Aachen - 4. Sinfoniekonzert: Eine der besseren Mahler-Darstellungen Boschs

4. Sinfoniekonzert: Eine der besseren Mahler-Darstellungen Boschs

Von: Pedro Obiera
Letzte Aktualisierung:

Aachen. „Himmelsfreuden” versprach das 4. städtische Sinfoniekonzert im gut besuchten Eurogress. Mit Beethovens Viertem Klavierkonzert, Mahlers Vierter Symphonie und dem russischen Pianisten Alexander Melnikov als Solisten war das Ziel durchaus greifbar. Ungetrübte Glücksgefühle wollten sich dennoch nicht einstellen.

Ausgerechnet der Pianist, der vor zwei Jahren als Einspringer mit Prokofieffs Zweitem Klavierkonzert für eine angenehme Überraschung sorgte, enttäuschte diesmal. Melnikov läuft Gefahr, durch extravagante Tempo- und Dynamikvorstellungen auf manirierte Abwege zu driften, die Beethovens Viertem Konzert nicht gut zu Gesicht stehen.

Wenn bereits das Hauptthema des Kopfsatzes seinen „Allegro”-Charakter einbüßt, wenn das rezitativische „Andante con moto” ohne jede Bewegung bis zum Stillstand zergrübelt wird, wenn im Finalrondo auf Kosten pianistischer Präzision ganze Passagen überdreht beschleunigt werden, verliert die Musik ihren natürlichen Fluss und wird zur Spielwiese eitler Selbstdarstellung. Eine Haltung, mit der Alexander Melnikov beileibe nicht allein in der prominenten Klavierszene steht, die dennoch keineswegs zum Vorbild taugt.

Abstrus zerdehnte Zugabe

Schade, dass Marcus Bosch mit dem Aachener Sinfonieorchester auf diesen Balztanz einging und das fragwürdige Ergebnis komplettierte. Wie sehr Melnikov diesen Interpretationsansatz bereits verinnerlicht hat, unterstrich er nicht zuletzt mit einer abstrus zerdehnten Schumann-Zugabe.

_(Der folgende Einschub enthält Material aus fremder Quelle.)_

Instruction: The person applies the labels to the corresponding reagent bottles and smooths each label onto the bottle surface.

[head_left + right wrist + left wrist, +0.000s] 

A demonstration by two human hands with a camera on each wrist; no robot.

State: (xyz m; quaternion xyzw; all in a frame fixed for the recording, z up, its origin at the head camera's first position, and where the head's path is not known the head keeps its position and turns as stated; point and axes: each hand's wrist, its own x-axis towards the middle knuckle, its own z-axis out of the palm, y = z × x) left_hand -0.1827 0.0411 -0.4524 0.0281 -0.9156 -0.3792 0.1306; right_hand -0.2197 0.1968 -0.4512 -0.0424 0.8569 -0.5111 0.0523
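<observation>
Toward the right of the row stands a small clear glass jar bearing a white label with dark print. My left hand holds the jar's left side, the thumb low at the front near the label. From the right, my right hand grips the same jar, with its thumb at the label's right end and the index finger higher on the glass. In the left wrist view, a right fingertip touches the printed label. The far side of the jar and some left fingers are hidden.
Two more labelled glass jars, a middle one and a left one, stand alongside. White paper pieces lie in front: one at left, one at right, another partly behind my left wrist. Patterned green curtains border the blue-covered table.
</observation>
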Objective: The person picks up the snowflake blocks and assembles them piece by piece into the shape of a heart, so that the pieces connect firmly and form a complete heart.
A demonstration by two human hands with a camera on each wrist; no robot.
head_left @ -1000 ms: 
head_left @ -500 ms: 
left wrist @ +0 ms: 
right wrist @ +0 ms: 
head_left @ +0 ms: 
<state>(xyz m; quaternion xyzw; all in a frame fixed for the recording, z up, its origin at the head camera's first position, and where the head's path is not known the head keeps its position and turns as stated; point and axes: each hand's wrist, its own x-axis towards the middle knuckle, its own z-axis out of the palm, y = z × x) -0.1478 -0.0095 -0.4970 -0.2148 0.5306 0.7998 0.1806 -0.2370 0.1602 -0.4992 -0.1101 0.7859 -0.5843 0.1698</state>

Boschs Begeisterung für Gustav Mahler hat nicht nur beglückende Momente gebracht. Die brutal dreinschlagende Interpretation der Sechsten Symphonie zuletzt markierte einen Tiefpunkt. Der auf den ersten Blick klassizistische Anstrich der Vierten Symphonie gelang Bosch wesentlich besser. Sein Einsatz für eine ausgefeilte Artikulation und lebendige Phrasierung schlägt sich auch in Mahlers kürzester Symphonie positiv nieder.

Wenn die idyllische Fassade allerdings einreißt und groteske, fratzenhafte Züge erkennen lässt, erscheint der Klang jedoch vergröbert, verliert die Musik an federnder Spannkraft. Die Umsetzung der diffizilen Stilbrüche bleibt offenbar ein bis jetzt ungelöstes Problem in Boschs Werksicht. Dem kleinen, aber heiklen Sopran-Solo im Finalsatz bleibt Michaela Maria Mayer der letzte Rest an glockenklarer Schwerelosigkeit schuldig.

Insgesamt eine der besseren Mahler-Darstellungen Boschs, auch wenn sich nicht in jedem Takt „Himmelsfreuden” einstellen wollten.